Груманланы - страница 29



Возле сходней крутился нанятый хозяином «зуек» – рослый мальчишка, мечтающий попасть в рейс; он уже дважды с отцом ходил на Мурман по треску, был в артели наживщиком, мечтал подрядиться на Грумант с дедом и сам думал по себя, что все знает, всему учен. Попадали до Мурмана пеши пятьсот верст, супротивный ветер побережник бил в зубы, хиус сек лицо, продувал насквозь, тащил с грузом чунку (кережку), дважды попадали в февральскую метель, три дня отсиживались под снегом, опрокинув кережку и нагребши поверх чунок снега. «Не заколел, сынок, только не спи», – остерегал отец, пригребая прыщеватого, но жилистого мальчонку себе под грудь. «Сопрел, однако», – хвалился «зуек», сдувал с носа пот, ползущий к верхней губе, слизывал вместе со снежной накипью, хватал ратовище шеста и давай дрочить, пробивать в снежном наплыве продух…

«Будет день, будет и пища… телят по осени считают… а там уж как Бог подаст, стоит ли идти с поклоном к богатине, чтобы тот снова принял в покрут и за счет будущего заработка помог семье рублем, или взял бы бабу в казачихи на сеностав, или обряжаться по хозяйству…» – размышлял покрутчик, взглядывая на зуйка, а видел перед собою своего старшего сына, который оставался в Большой Жерди в помощь матери.

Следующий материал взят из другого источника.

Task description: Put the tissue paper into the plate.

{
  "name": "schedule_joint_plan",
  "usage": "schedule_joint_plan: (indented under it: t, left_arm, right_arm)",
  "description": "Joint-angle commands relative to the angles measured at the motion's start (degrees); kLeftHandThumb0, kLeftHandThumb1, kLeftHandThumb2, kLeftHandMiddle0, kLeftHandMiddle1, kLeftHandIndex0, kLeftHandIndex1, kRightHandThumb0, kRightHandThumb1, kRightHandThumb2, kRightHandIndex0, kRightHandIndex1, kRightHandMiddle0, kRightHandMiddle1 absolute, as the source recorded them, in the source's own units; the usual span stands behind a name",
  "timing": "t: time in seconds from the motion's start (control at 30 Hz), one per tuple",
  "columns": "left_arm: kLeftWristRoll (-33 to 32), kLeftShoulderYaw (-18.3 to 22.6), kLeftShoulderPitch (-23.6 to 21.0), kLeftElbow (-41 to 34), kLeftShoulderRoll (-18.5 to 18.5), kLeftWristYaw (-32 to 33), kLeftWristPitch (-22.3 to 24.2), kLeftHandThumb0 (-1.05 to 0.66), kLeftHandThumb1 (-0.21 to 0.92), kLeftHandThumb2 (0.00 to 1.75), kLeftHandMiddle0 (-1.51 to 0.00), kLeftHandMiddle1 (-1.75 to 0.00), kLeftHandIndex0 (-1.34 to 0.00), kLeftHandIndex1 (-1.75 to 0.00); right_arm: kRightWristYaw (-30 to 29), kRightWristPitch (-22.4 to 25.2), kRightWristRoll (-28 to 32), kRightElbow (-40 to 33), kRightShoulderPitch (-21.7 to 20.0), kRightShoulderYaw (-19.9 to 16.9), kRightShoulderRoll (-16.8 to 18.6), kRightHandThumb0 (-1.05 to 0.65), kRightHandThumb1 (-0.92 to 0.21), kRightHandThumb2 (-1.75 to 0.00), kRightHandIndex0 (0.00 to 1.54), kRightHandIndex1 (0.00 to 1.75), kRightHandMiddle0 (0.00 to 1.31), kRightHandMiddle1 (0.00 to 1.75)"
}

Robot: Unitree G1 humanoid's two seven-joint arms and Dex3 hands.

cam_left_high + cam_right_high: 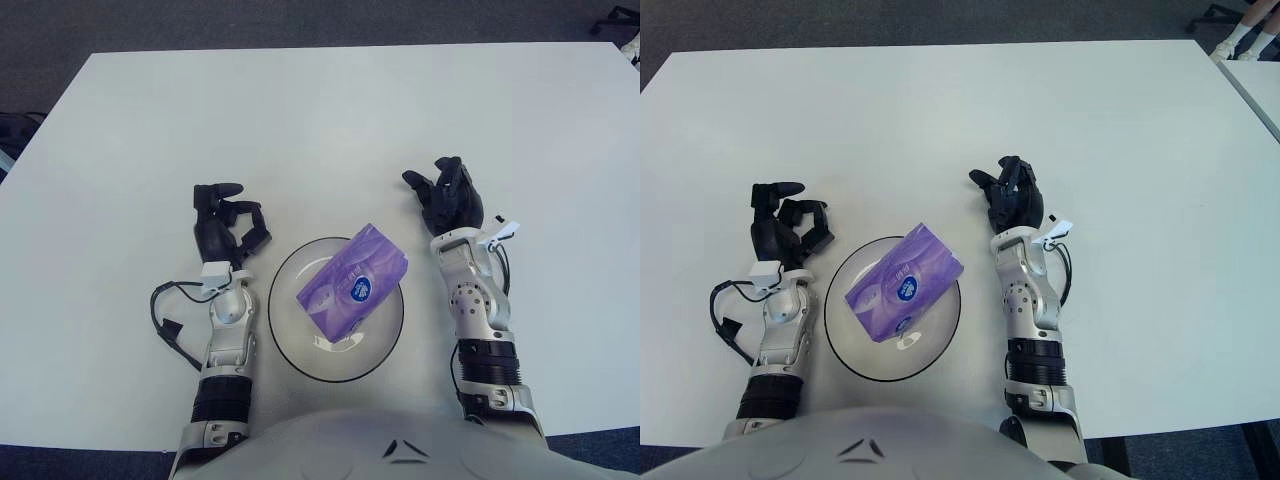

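A purple tissue pack (352,280) with a blue round label lies tilted inside the clear glass plate (300,356) at the near middle of the white table. Its upper right corner reaches the plate's rim. My right hand (444,196) is just right of the plate, apart from the pack, fingers spread and holding nothing. My left hand (225,222) shows left of the plate with fingers loosely curled and empty.
The white table (330,120) stretches far beyond the plate. A black cable (170,325) loops beside my left forearm. Dark carpet lies past the table's far edge.
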Motion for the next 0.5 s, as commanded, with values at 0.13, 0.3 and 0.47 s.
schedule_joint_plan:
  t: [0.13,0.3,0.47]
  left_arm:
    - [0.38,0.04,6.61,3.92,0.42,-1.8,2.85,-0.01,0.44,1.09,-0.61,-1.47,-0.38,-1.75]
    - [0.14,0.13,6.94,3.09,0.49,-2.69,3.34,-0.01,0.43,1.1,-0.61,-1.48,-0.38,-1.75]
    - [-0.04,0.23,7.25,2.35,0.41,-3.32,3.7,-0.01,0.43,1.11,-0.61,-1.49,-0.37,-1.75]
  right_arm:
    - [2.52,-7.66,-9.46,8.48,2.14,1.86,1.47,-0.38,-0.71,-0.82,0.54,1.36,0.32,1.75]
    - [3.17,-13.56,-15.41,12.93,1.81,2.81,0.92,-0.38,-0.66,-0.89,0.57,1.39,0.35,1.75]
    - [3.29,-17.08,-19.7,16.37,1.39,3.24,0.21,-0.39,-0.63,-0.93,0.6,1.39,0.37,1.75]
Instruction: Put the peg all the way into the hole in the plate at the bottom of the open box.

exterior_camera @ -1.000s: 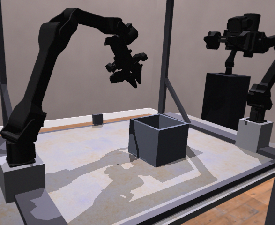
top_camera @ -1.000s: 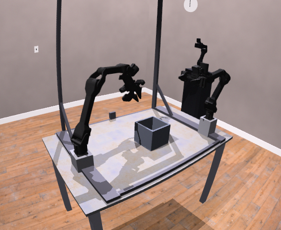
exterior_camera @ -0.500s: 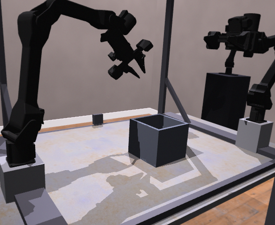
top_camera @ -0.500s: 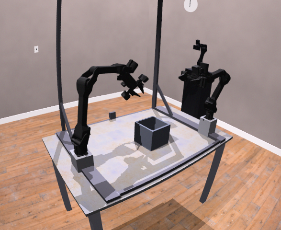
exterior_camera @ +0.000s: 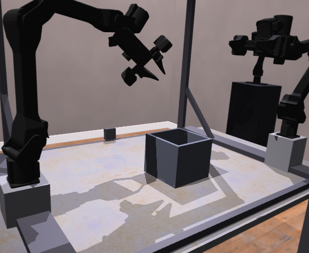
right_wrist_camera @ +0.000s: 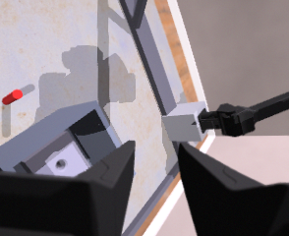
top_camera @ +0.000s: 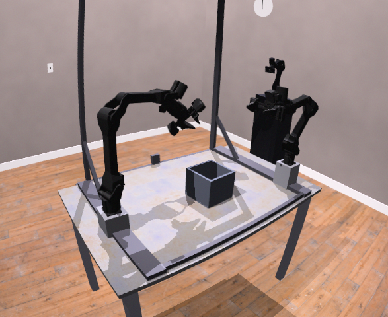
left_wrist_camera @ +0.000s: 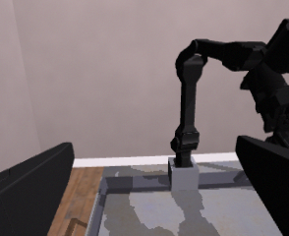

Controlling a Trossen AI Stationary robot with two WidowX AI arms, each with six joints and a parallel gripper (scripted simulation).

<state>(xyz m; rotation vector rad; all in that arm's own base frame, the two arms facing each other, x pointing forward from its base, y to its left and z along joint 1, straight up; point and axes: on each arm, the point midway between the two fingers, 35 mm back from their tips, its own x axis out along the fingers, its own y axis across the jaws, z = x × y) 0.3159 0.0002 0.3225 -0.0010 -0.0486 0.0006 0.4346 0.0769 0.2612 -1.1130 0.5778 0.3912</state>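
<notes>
- Backing the scene with plain walls [top_camera: 153, 41] [exterior_camera: 89, 108] [left_wrist_camera: 110, 74] [right_wrist_camera: 233, 49] and a wood floor [top_camera: 33, 246] [exterior_camera: 282, 223] [left_wrist_camera: 81, 197], and hanging 1 round clock [top_camera: 262, 7] high up.
- Spreading pale, blotchy colour and overlapping shadows across the table [top_camera: 153, 180] [exterior_camera: 94, 163] [left_wrist_camera: 159, 211] [right_wrist_camera: 36, 29].
- Standing 1 open box [top_camera: 221, 187] [exterior_camera: 193, 160] [right_wrist_camera: 41, 135] upright on the tabletop, between the 2 arms' bases.
- Showing 1 light plate [right_wrist_camera: 73, 157] inside at the bottom, with 1 dark hole [right_wrist_camera: 61, 164] in it, unfilled.
- Keeping 1 red peg [right_wrist_camera: 12, 96] outside the box, on the tabletop near 1 outer wall, apart from both grippers; not telling clearly whether upright or lying.
- Holding the right gripper [top_camera: 196, 125] [exterior_camera: 161, 76] [left_wrist_camera: 288, 133] [right_wrist_camera: 156, 148] up in the air, tilting it downward, parting its 2 fingers only partway and gripping nothing.
- Holding the left gripper [top_camera: 258, 108] [exterior_camera: 241, 45] [left_wrist_camera: 155, 147] high on the other side, well apart from the box, spreading its 2 fingers fully and gripping nothing.
- Setting 1 small dark block [top_camera: 155, 158] [exterior_camera: 109, 134] at the table's far edge.
</notes>
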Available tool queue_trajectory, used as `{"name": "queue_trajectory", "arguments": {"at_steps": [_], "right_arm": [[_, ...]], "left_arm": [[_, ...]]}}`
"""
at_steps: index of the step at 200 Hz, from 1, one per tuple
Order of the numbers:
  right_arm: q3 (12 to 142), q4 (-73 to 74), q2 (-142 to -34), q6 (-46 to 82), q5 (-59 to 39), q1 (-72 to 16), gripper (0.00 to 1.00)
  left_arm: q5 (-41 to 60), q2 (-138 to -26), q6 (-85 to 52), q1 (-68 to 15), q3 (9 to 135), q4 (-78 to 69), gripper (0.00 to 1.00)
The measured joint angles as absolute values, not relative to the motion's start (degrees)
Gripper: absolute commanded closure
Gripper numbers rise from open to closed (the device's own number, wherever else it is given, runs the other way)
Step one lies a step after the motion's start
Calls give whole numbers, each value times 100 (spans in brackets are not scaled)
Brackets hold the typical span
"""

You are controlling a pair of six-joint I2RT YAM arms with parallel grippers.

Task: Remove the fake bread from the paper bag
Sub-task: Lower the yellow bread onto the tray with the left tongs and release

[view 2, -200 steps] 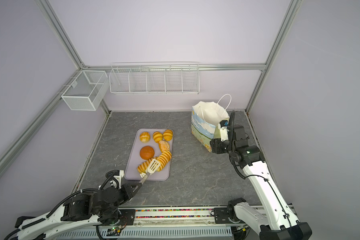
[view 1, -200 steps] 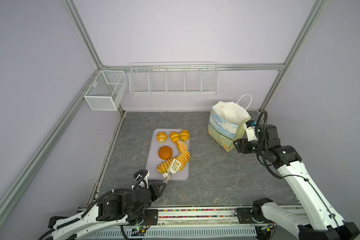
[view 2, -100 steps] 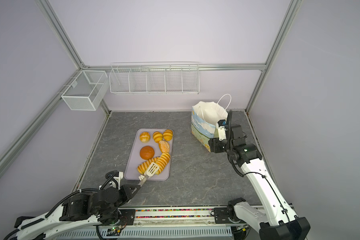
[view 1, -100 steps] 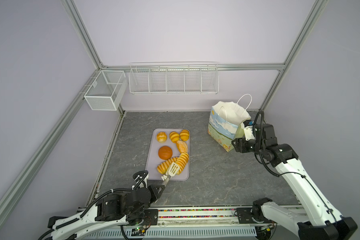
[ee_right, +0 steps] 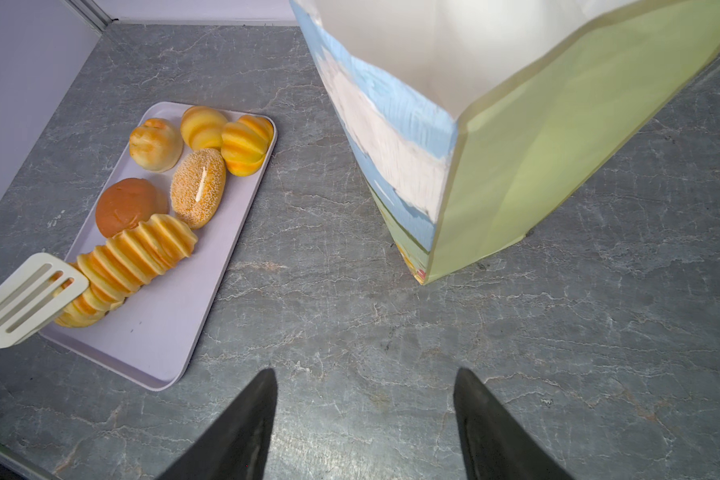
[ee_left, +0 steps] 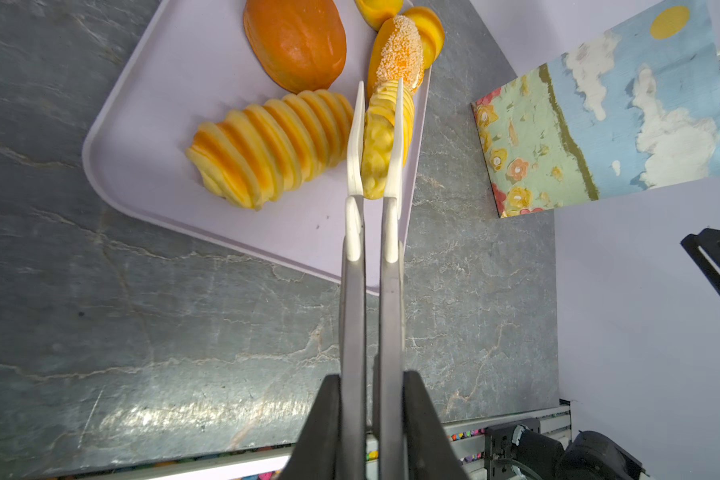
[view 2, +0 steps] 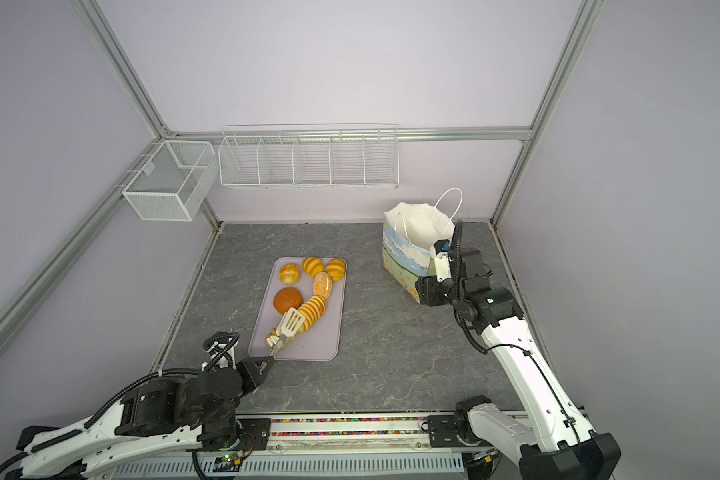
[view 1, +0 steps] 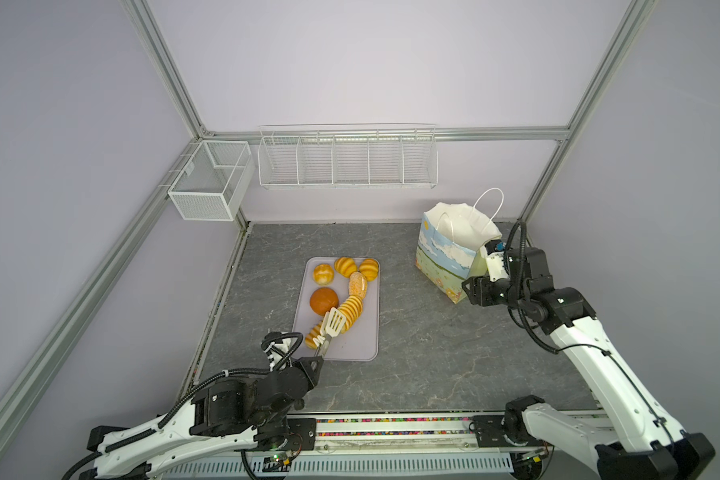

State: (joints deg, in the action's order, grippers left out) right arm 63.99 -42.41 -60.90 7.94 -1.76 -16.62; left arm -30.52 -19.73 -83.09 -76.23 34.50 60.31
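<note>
**Bread lying on the tray, bag standing apart**

The bread (view 1: 350, 309) is lying on a lilac tray (view 1: 362, 345) in the middle of the tabletop (view 1: 433, 365), seven pieces in all. Three ridged buns (view 1: 345, 266) are sitting in a row at the tray's far end. A speckled oval (view 1: 357, 284) is lying just in front of them, and a brown bun (view 1: 323, 301) is resting to its left in both top views. Two long ridged loaves (ee_right: 138, 249) are lying side by side toward the near end, one with its tip just beside the oval.

The bag (view 1: 445, 257) is standing upright at the rear right of the tabletop, well apart from the tray. Its mouth is gaping and showing white inside.

The left fingers (ee_left: 321, 432) are clenching the metal handles of a pair of tongs (ee_left: 352, 291). The tongs are reaching over the tray's near end. In the left wrist view their white tips are flanking the end of the loaf nearest the oval. Whether the tips are pinching it cannot be told.

The right fingers (ee_right: 242, 432) are spread apart, grasping nothing. They are hovering over bare tabletop just beside the bag's near corner, next to its pale green side.
</note>
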Motion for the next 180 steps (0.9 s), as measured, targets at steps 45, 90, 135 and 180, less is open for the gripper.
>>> {"name": "queue_trajectory", "arguments": {"at_steps": [45,90,135,180], "right_arm": [[6394,-4206,-6088,794,-176,-1664,30],[6383,-4204,-6020,792,-174,-1667,30],[6073,-4104,-5865,814,-185,-1673,30],[5854,-4080,-5850,840,-233,-1730,30]], "left_arm": [[-3009,-1614,-8178,-7616,3452,5695,100],[-2731,-1806,-8134,-7614,3509,5570,100],[-2432,-2082,-8309,-7614,3393,5468,100],[-2279,-2377,-8512,-7614,3304,5592,100]]}}
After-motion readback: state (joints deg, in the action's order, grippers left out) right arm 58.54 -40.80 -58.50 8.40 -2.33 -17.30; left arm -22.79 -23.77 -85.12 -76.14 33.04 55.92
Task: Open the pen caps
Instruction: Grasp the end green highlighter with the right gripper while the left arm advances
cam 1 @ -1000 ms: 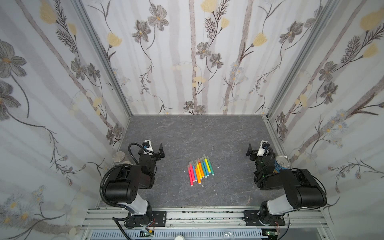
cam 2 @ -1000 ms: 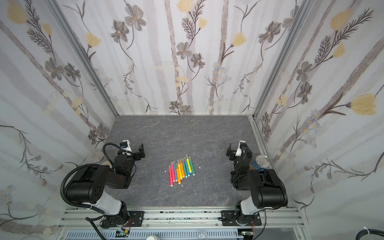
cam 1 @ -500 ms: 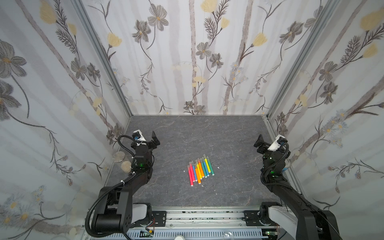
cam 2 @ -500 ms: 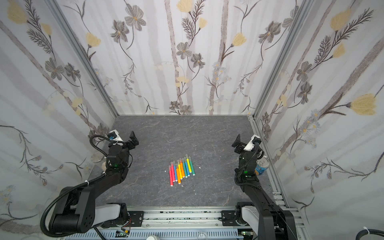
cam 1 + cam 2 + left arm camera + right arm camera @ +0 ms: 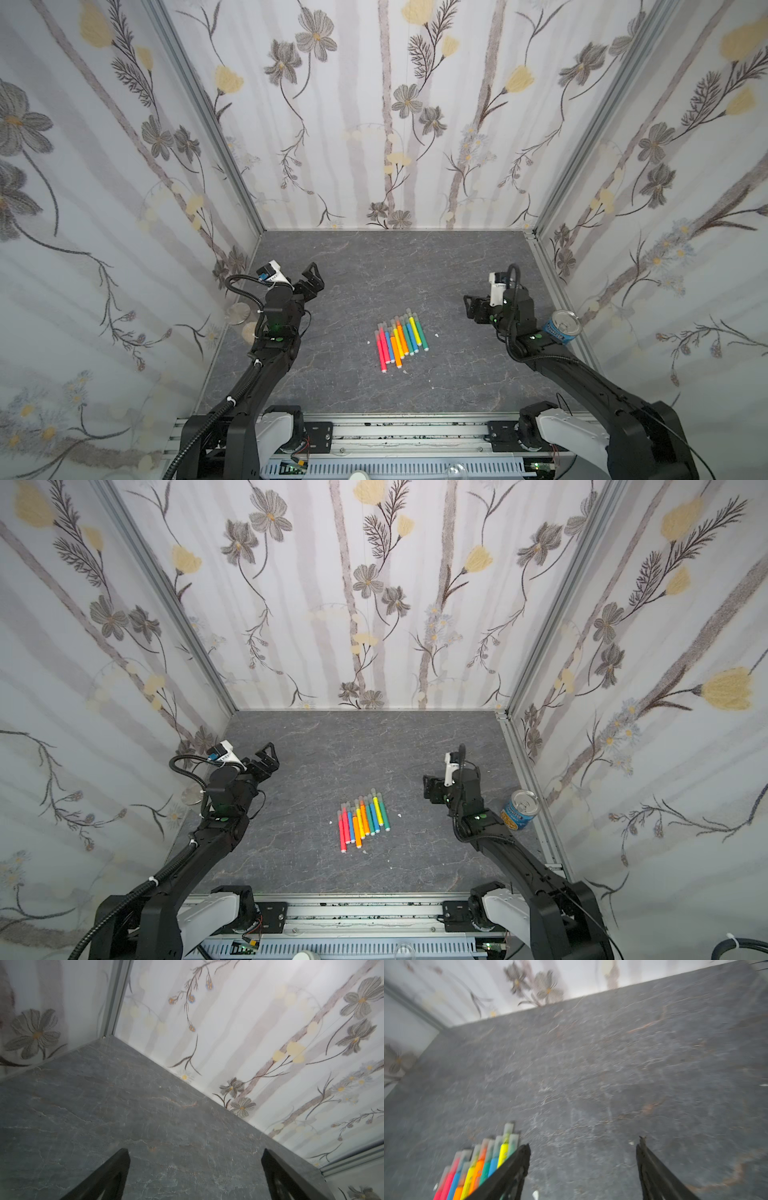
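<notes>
Several pens (image 5: pixel 401 340) with pink, blue, orange, yellow and green barrels lie side by side in a row in the middle of the grey floor, seen in both top views (image 5: pixel 363 818). The pen caps (image 5: pixel 395 322) are clear-greyish and sit on the far ends of the pens. My left gripper (image 5: pixel 312 277) is open over bare floor, well left of the row, and its wrist view shows nothing between its fingertips (image 5: pixel 194 1152). My right gripper (image 5: pixel 471 307) is open to the right of the row. In the blurred right wrist view, the capped ends (image 5: pixel 508 1129) show just beside one finger of my right gripper (image 5: pixel 583 1145).
A blue tin can (image 5: pixel 562 326) stands against the right wall behind my right arm. A round silver disc (image 5: pixel 237 313) lies at the foot of the left wall. Small white bits (image 5: pixel 436 334) lie on the floor near the pens. Flowered walls close in three sides.
Both arms have unfolded and stretched forward. My right gripper has swung from the right wall toward the pens, and its jaws have narrowed a little. The can now shows fully.
</notes>
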Tool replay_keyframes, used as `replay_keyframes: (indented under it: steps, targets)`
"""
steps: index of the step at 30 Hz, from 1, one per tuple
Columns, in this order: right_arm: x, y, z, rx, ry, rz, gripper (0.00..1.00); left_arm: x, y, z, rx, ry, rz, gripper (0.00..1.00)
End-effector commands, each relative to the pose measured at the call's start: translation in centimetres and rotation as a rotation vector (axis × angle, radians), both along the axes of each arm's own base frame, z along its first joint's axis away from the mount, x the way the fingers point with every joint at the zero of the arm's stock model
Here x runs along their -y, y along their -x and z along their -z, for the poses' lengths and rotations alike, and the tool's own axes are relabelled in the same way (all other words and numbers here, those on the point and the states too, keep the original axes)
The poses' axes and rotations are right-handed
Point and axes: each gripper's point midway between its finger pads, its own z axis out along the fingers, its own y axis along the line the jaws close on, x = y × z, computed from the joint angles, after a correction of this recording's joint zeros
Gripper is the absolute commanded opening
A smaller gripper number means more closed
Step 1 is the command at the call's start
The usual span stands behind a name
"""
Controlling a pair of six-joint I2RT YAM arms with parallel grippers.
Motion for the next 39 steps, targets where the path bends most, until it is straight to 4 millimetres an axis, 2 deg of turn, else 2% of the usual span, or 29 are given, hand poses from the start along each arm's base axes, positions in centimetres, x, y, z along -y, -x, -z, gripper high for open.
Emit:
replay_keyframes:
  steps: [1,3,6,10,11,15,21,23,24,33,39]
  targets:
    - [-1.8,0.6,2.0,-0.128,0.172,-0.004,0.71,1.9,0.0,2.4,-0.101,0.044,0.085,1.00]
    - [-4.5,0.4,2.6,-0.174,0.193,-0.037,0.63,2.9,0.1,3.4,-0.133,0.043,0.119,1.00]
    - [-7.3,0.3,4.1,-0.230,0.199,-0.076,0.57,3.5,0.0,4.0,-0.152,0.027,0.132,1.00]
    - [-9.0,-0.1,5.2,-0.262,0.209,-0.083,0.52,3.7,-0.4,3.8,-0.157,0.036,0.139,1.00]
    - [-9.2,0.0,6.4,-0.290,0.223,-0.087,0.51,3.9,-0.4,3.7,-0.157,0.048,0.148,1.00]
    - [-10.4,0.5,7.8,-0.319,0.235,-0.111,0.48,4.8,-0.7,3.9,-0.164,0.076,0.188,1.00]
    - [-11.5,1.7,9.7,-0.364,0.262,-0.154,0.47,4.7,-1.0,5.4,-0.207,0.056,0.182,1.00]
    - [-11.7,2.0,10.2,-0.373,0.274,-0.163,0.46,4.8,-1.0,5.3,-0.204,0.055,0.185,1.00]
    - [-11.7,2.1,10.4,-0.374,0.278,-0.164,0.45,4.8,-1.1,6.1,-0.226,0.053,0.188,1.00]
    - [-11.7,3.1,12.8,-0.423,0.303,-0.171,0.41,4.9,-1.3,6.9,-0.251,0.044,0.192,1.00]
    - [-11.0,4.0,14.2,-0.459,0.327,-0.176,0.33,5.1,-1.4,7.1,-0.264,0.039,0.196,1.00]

…И кормщику тоже надо крутиться, полагаясь на свои таланты, знание пути-дороги, морей, берегов и островов Ледовитого океана, становища на тех землях и залежки моржей и тюленей, ежегодно приплывающих к тем берегам, в какие сроки и как долго плодятся звериные юрова, где гнездится птица прилетная и жировая, и как ловчее брать ее без ружья и солить в бочках на торговлю и в запас, знать каждую коргу и тайные отмели, сувои и сулои, подводные течения и коварные места, как выжить в диком месте, если настигнет беда и вернуться в родные домы к семье, да чтобы повадили спутние ветра, а не бил бы в зубы супротивный «побережник и шалоник…» А в каждом берегу Белого моря свои родные ветры, на которые можно опереться, и враждебные, погибельные, что утащат в голомень, не спросясь, то ли летник, или полуночник, или всток, и вся тогда надея на Иисуса Христа и его святителя Николу Поморского. «И хорошо бы по возвращении в слободу получить от хозяина, – думает кормщик, – свершонок в пятьдесят рублей серебром поверх своего пая да постоять перед ним за честь покрутчиков, чтобы хозяин не изобидел бедных мезенцев и всегда помнил Бога…»

И купцу, вложившему свой капитал в промысел, тоже надо бы почаще вспоминать, с какими трудами и сам выбивался из бедности, из лиха да в нужду, и знать по совести и смирению, что «бог дает богатым денег нищих ради», чтобы разбогатев, пусть и неусыпными трудами, владелец судов и капиталов с милосердием вглядывался в заветренное, рано изморщиненное лицо трудовика своего и был бы всегда готов протянуть спасительную милостыньку… молился истово, ложась на ночевую? Как-то там, на Груманте, его артель? Живы-нет, и все ли у них ладом? Из Дорогой Горы и Лампожни, из Большой Жерди и Азаполья, из Целегоры и Карьеполья, из Койды и Семжы, из Большой Слободы и Малой набрал кормщик покрутчиков, и лица молодых, в самой разовой поре, мужиков прояснивали перед глазами из ранней осенней тьмы. Да и как не молиться, если два года тому срядил коч и двадцать покрутчиков, а о них ни слуху ни духу, хоть бы с проходящих судов кто весть привез…

Нет, мезенский купец-староверец никак не походил на алчного жестокого мироеда, созданного воображением русских «пахоруких» литераторов, ничего не поднимавших в жизни тяже тростки (гусиного пера) с чернилами и дести бумаги.